Along with the Britain-based Beckley Foundation, MAPS and Heffter have supported steady, strategic progress in the field. The more reserved Heffter concentrates particularly on psilocybin, and the larger and more outspoken MAPS on MDMA. (MAPS also runs a wider campaign to change drug policy, refocused on making psychedelics and marijuana legal not only for medical and scientific purposes but also for spiritual and creative ones.) Heffter, which also finances basic research looking at how psilocybin affects brain function, estimates that it has spent about $3.4-million on research since it was founded, in 1993. It has a current annual budget of a little more than $1-million. MAPS estimates that it has distributed more than $12-million to research-and-education projects since it was founded, in 1986, and says more than 75 percent of its annual budget of around $1.8-million goes to research.

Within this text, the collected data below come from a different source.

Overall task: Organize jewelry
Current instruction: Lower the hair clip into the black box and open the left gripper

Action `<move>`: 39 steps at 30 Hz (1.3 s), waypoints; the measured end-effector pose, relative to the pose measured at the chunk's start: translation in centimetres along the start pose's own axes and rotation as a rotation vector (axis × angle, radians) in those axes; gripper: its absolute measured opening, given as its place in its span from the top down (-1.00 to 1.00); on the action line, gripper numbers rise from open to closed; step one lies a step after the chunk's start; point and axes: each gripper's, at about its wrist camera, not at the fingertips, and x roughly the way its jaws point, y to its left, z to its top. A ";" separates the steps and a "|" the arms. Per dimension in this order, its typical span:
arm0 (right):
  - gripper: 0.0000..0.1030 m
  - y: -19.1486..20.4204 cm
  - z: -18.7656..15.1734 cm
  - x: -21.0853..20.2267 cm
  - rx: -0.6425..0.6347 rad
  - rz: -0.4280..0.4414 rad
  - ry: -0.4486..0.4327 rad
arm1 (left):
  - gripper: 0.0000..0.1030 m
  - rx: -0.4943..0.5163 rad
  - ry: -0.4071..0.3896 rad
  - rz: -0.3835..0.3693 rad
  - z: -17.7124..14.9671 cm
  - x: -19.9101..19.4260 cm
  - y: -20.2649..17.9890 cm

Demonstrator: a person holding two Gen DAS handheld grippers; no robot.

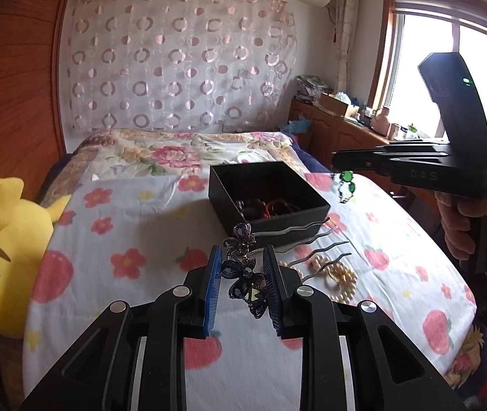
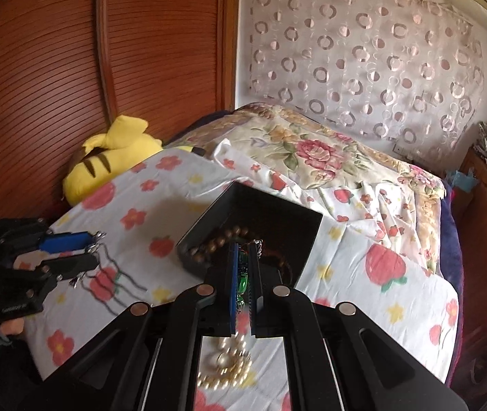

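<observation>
My left gripper (image 1: 241,263) is shut on a dark blue rhinestone flower hair comb (image 1: 247,274) with wavy metal prongs, held above the bed near the black box (image 1: 267,195). My right gripper (image 2: 241,251) is shut on a green bead bracelet (image 2: 242,284); the bracelet also shows in the left wrist view (image 1: 346,185), dangling beside the box's right edge. The open black box (image 2: 253,229) holds brown beads and other jewelry. A pearl necklace (image 1: 339,281) lies on the sheet in front of the box; it also shows in the right wrist view (image 2: 226,363). The left gripper (image 2: 96,248) shows holding the comb left of the box.
A yellow plush toy (image 1: 7,250) lies at the bed's left edge by the wooden wardrobe (image 2: 89,68). A floral quilt (image 1: 175,154) covers the far bed. A wooden cabinet (image 1: 339,130) with clutter stands at the right under the window.
</observation>
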 end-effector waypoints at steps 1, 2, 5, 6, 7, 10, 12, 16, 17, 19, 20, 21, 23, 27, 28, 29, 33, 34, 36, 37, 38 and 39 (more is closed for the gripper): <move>0.88 -0.3 0.4 0.5 0.009 -0.002 0.003 | 0.56 0.000 0.000 0.005 0.2 0.2 0.2; 0.88 -0.5 0.7 1.0 0.017 -0.001 0.009 | 0.56 0.001 0.000 0.010 0.5 0.4 0.3; 0.87 -1.2 1.4 2.6 0.036 -0.003 0.034 | 0.56 0.000 0.003 0.028 1.3 1.0 0.8; 0.87 -1.4 1.4 3.1 0.041 -0.008 0.041 | 0.55 0.001 0.004 0.034 1.7 1.2 0.9; 0.87 -1.6 1.5 3.6 0.049 -0.014 0.048 | 0.56 0.002 0.004 0.039 1.9 1.4 1.0; 0.87 -1.9 1.2 4.6 0.057 -0.024 0.068 | 0.56 0.000 0.005 0.045 2.3 1.7 1.6; 0.85 -1.9 0.9 4.9 0.061 -0.026 0.076 | 0.56 0.000 0.007 0.050 2.6 2.1 1.7; 0.83 -2.4 0.2 4.5 0.069 -0.029 0.077 | 0.55 0.007 0.017 0.057 3.4 3.1 1.5; 0.83 -2.6 0.0 4.3 0.070 -0.030 0.076 | 0.56 0.011 0.020 0.061 3.6 3.5 1.4; 0.83 -3.0 -0.5 3.8 0.071 -0.036 0.074 | 0.55 0.017 0.026 0.067 4.1 4.3 1.1; 0.83 -3.2 -0.8 3.5 0.071 -0.039 0.073 | 0.55 0.018 0.031 0.069 4.4 4.8 1.0; 0.83 -3.3 -1.0 3.3 0.071 -0.040 0.072 | 0.55 0.019 0.034 0.068 4.6 5.1 0.8; 0.83 -3.8 -1.7 2.6 0.075 -0.043 0.071 | 0.55 0.021 0.045 0.069 5.2 6.1 0.5; 0.83 -4.5 -3.2 1.3 0.073 -0.046 0.066 | 0.55 0.036 0.063 0.083 6.1 8.3 -0.5; 0.83 -4.6 -3.6 1.0 0.075 -0.044 0.064 | 0.55 0.038 0.066 0.085 6.3 8.7 -0.7; 0.83 -4.7 -3.9 0.8 0.076 -0.043 0.062 | 0.55 0.038 0.072 0.087 6.5 9.2 -0.8; 0.83 -5.0 -5.0 0.4 0.076 -0.039 0.057 | 0.55 0.048 0.100 0.100 6.9 11.2 -1.6; 0.83 -4.9 -5.3 0.3 0.076 -0.036 0.054 | 0.55 0.052 0.104 0.105 7.0 11.5 -1.7; 0.83 -4.8 -5.7 0.2 0.078 -0.031 0.050 | 0.55 0.061 0.113 0.114 7.0 12.0 -2.0; 0.83 -4.8 -5.9 0.2 0.080 -0.025 0.048 | 0.55 0.065 0.115 0.120 7.0 12.2 -2.1; 0.83 -4.7 -6.0 0.2 0.079 -0.021 0.046 | 0.55 0.066 0.117 0.122 6.9 12.3 -2.2; 0.83 -4.6 -6.1 0.2 0.078 -0.019 0.046 | 0.55 0.067 0.119 0.123 6.8 12.4 -2.3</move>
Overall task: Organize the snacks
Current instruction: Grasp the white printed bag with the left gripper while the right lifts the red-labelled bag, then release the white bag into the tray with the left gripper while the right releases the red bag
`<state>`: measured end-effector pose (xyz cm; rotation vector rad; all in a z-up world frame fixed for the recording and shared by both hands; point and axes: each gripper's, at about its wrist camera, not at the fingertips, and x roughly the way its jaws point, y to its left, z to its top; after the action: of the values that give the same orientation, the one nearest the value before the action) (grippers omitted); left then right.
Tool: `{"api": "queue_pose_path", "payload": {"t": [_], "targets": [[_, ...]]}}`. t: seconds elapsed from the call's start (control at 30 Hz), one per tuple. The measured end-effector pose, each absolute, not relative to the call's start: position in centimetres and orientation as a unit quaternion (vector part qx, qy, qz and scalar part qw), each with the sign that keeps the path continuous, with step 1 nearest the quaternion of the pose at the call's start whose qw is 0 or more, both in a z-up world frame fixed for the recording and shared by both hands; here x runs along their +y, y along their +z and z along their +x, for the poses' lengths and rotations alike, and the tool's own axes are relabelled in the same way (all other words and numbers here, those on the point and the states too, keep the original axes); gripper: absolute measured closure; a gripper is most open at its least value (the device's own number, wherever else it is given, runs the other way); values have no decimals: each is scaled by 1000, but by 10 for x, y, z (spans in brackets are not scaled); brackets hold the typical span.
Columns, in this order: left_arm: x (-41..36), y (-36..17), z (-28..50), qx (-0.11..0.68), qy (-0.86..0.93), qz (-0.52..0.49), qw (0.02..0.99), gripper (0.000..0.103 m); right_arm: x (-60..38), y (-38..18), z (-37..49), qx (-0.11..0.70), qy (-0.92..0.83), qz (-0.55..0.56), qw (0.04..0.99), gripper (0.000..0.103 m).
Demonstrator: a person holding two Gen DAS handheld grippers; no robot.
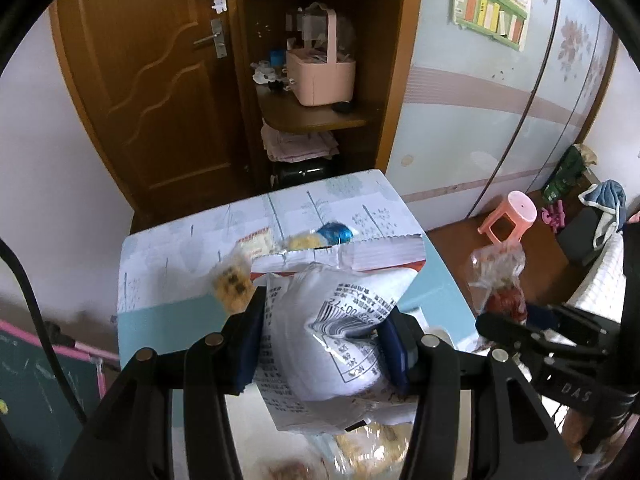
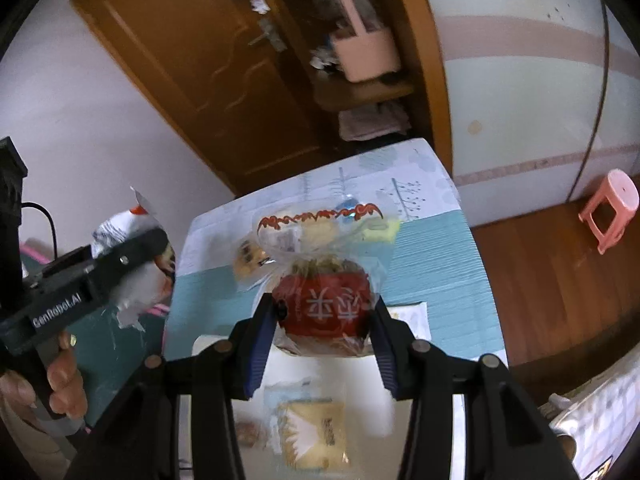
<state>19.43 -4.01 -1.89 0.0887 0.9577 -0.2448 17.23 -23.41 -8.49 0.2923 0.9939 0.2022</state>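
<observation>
My left gripper (image 1: 324,336) is shut on a white snack bag (image 1: 332,344) with black print and a barcode, held up above the table (image 1: 160,264). My right gripper (image 2: 324,320) is shut on a clear bag with a red label (image 2: 326,308), also lifted off the table. In the right wrist view the left gripper (image 2: 132,256) shows at the left with its white bag (image 2: 128,236), a hand (image 2: 64,376) on its handle. In the left wrist view the right gripper (image 1: 516,332) holds its clear bag (image 1: 500,280) at the right. Small snacks lie on the table: a yellow cookie pack (image 1: 234,284), a blue-wrapped one (image 1: 334,234).
A white tray (image 2: 332,376) below holds a yellow cracker pack (image 2: 316,432). Behind the table stand a brown door (image 1: 156,80) and a shelf with a pink basket (image 1: 320,72). A pink stool (image 1: 510,216) stands on the wooden floor at right.
</observation>
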Motion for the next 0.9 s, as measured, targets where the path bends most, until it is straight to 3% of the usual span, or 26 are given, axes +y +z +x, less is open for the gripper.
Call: {"api": "queue_pose_path", "payload": {"t": [0.33,0.9], "targets": [[-39,-46,122,475,-97,68,872,52,-209,-73,112,469,127,82,870,57],[-42,-106,80,534,-67,91,838,52,-193,-109,63,514,128,31,848,56]]}}
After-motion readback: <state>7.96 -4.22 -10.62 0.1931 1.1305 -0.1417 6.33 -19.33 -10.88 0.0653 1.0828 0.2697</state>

A glance at the conference’s clinical track provides a who’s who of researchers in the field. Those presenting include academics from New York University and the Johns Hopkins University, each leading small, Heffter-supported clinical trials similar to Grob’s work (see related article, at left). Researchers leading two small pilot trials in the use of psilocybin to help patients break dependence on addictive substances, another Heffter-supported strand, are also presenting. One trial with alcoholics is under way at the University of New Mexico (a second is planned at NYU) and the other, with smokers, is in progress at Hopkins. A separate presentation from a Harvard-based researcher describes his tests of BOL-148, an LSD derivative, to treat cluster headaches.
Heffter’s decision to focus on psilocybin is strategic. In the 1950s and 1960s, it was LSD that was identified as a promising therapy for anxiety and addiction; the pharmacologically similar psilocybin not only is shorter-acting and therefore easier to manage clinically, but also doesn’t carry the cultural and political baggage from the 1960s that LSD does: Most people have never heard of psilocybin. “With psilocybin you can work and stay under the radar, which is definitely what Heffter has been trying to do,” says Nicolas Langlitz, an assistant professor in anthropology at the New School. His book Neuropsychedelia: The Revival of Hallucinogen Research Since the Decade of the Brain (University of California Press) was published last year.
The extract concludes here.